**TASK TO COMPLETE:** Wherever the string "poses" appears in the entries below, return the line that holds it.

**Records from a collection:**
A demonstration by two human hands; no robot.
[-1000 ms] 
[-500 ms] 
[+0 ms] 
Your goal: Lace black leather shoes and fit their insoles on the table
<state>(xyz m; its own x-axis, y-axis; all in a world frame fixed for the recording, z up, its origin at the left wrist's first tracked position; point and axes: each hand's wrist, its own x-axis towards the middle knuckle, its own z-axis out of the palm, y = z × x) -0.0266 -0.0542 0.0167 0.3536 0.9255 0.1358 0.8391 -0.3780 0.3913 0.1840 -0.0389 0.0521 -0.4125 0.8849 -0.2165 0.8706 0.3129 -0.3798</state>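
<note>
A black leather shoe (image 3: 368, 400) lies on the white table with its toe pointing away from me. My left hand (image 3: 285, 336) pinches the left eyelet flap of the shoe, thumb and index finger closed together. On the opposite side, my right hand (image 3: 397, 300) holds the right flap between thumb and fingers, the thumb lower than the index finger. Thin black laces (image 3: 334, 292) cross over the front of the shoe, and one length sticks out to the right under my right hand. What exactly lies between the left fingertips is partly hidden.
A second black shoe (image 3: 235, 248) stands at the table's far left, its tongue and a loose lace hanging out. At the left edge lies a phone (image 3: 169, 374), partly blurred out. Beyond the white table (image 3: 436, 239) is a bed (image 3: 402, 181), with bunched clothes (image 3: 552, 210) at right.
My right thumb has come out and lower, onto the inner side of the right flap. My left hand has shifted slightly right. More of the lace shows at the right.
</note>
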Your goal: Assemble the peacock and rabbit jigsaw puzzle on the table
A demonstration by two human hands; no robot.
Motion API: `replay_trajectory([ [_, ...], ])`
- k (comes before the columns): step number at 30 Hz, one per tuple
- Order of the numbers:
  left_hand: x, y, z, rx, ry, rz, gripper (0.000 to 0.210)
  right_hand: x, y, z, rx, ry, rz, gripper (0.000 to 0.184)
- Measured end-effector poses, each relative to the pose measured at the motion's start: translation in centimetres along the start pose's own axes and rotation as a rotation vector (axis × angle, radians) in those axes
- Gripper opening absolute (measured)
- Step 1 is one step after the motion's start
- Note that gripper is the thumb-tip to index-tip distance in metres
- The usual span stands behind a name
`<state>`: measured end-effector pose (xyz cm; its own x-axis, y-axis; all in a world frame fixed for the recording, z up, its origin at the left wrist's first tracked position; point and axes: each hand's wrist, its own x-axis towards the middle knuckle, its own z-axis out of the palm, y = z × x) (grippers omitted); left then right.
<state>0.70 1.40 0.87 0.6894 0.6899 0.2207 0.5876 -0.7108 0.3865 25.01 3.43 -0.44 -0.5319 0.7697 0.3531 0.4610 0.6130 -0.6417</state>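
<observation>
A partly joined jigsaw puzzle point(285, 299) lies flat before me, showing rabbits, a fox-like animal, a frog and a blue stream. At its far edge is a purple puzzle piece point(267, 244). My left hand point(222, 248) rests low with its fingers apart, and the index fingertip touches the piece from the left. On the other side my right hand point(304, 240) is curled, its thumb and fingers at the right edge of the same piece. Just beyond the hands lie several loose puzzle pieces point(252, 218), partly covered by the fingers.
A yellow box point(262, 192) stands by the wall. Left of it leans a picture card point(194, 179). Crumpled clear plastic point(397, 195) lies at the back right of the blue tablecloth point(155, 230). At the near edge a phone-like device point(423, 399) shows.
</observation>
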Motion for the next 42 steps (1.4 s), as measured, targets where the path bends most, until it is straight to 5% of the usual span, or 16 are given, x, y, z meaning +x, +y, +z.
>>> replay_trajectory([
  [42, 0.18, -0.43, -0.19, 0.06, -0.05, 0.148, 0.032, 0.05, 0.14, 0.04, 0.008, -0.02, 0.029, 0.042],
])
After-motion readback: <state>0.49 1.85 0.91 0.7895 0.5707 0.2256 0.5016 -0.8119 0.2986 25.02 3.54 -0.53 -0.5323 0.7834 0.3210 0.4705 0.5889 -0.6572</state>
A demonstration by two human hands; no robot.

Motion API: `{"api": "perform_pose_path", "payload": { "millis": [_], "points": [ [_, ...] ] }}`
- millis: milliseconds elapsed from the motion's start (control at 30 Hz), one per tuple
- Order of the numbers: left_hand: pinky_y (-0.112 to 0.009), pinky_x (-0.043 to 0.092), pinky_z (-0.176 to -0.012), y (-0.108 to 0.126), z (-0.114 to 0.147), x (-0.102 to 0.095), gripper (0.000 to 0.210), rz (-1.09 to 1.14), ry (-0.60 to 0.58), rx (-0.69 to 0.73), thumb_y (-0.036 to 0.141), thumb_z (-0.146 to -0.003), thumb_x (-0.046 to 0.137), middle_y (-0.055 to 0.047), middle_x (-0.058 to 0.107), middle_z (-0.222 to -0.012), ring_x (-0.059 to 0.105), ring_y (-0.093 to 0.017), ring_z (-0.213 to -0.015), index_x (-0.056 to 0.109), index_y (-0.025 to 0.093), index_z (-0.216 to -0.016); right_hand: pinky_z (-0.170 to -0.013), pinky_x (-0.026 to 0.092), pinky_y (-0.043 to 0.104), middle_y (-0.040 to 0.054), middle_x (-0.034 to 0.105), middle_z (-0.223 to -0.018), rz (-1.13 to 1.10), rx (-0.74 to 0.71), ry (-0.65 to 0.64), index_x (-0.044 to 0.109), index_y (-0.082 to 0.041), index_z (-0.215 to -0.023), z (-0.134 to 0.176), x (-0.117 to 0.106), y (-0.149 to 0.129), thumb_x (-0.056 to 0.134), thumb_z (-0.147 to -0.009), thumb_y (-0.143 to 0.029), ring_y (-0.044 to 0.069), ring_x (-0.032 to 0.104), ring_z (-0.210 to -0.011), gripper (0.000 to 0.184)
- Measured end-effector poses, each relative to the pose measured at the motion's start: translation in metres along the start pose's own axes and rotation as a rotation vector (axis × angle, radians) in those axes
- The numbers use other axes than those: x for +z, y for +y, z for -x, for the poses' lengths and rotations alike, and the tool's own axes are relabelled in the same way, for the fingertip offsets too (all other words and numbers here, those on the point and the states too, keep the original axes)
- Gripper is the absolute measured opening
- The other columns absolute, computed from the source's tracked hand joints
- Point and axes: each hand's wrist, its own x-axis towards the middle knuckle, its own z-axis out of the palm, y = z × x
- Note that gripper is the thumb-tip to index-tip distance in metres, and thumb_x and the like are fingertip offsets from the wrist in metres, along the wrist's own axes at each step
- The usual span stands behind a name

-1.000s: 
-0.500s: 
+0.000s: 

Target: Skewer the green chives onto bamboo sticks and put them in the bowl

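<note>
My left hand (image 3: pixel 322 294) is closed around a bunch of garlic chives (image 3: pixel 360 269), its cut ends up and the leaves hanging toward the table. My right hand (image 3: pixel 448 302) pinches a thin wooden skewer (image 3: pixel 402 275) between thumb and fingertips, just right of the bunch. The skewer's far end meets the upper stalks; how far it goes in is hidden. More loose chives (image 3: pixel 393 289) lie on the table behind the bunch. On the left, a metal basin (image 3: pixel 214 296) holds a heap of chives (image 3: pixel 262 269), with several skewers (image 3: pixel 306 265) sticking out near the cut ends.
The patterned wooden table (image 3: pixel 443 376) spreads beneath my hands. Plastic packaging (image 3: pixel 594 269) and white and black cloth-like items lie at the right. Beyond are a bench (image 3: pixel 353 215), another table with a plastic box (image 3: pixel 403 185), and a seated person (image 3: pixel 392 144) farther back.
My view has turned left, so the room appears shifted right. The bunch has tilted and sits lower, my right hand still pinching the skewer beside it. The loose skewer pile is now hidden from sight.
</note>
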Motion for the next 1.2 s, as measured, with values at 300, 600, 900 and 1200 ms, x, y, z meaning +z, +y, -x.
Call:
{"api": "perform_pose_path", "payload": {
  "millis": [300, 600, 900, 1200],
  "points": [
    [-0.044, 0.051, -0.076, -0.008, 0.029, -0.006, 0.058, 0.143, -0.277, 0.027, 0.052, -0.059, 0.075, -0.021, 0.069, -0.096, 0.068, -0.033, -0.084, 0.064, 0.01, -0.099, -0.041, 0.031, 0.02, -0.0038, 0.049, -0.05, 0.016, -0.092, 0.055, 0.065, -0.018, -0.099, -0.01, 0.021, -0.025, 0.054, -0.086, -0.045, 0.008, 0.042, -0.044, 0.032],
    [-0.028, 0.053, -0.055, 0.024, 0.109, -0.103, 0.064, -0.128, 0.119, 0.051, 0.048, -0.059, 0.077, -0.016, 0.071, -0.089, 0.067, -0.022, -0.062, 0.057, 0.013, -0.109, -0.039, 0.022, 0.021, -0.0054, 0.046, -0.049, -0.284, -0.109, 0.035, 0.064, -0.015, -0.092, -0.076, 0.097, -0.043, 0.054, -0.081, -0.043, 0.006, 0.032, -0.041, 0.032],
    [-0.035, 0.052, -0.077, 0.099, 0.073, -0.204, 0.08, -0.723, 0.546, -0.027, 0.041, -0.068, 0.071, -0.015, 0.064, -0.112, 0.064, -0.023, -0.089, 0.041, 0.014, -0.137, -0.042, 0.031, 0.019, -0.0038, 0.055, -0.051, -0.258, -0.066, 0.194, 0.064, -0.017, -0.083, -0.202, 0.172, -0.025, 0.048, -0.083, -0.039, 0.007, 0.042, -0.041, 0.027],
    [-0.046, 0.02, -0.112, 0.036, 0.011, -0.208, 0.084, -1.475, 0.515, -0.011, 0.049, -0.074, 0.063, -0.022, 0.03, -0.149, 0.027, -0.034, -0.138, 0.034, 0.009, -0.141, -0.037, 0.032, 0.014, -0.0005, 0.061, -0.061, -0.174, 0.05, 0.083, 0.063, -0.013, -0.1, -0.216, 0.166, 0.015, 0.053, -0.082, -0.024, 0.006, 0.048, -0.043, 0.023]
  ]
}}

**EXERCISE RESULT:**
- Measured end-effector poses, each relative to the pose measured at the motion's start: translation in centimetres along the start pose's own axes and rotation as a rotation vector (axis × angle, radians) in those axes
- Measured end-effector poses, each relative to the pose measured at the motion's start: translation in metres along the start pose's own axes and rotation as a rotation vector (axis × angle, radians) in those axes
- The numbers use other axes than those: x for +z, y for +y, z for -x, for the poses' lengths and rotations alike, and the tool's own axes are relabelled in the same way, for the fingertip offsets too (all other words and numbers here, those on the point and the states too, keep the original axes)

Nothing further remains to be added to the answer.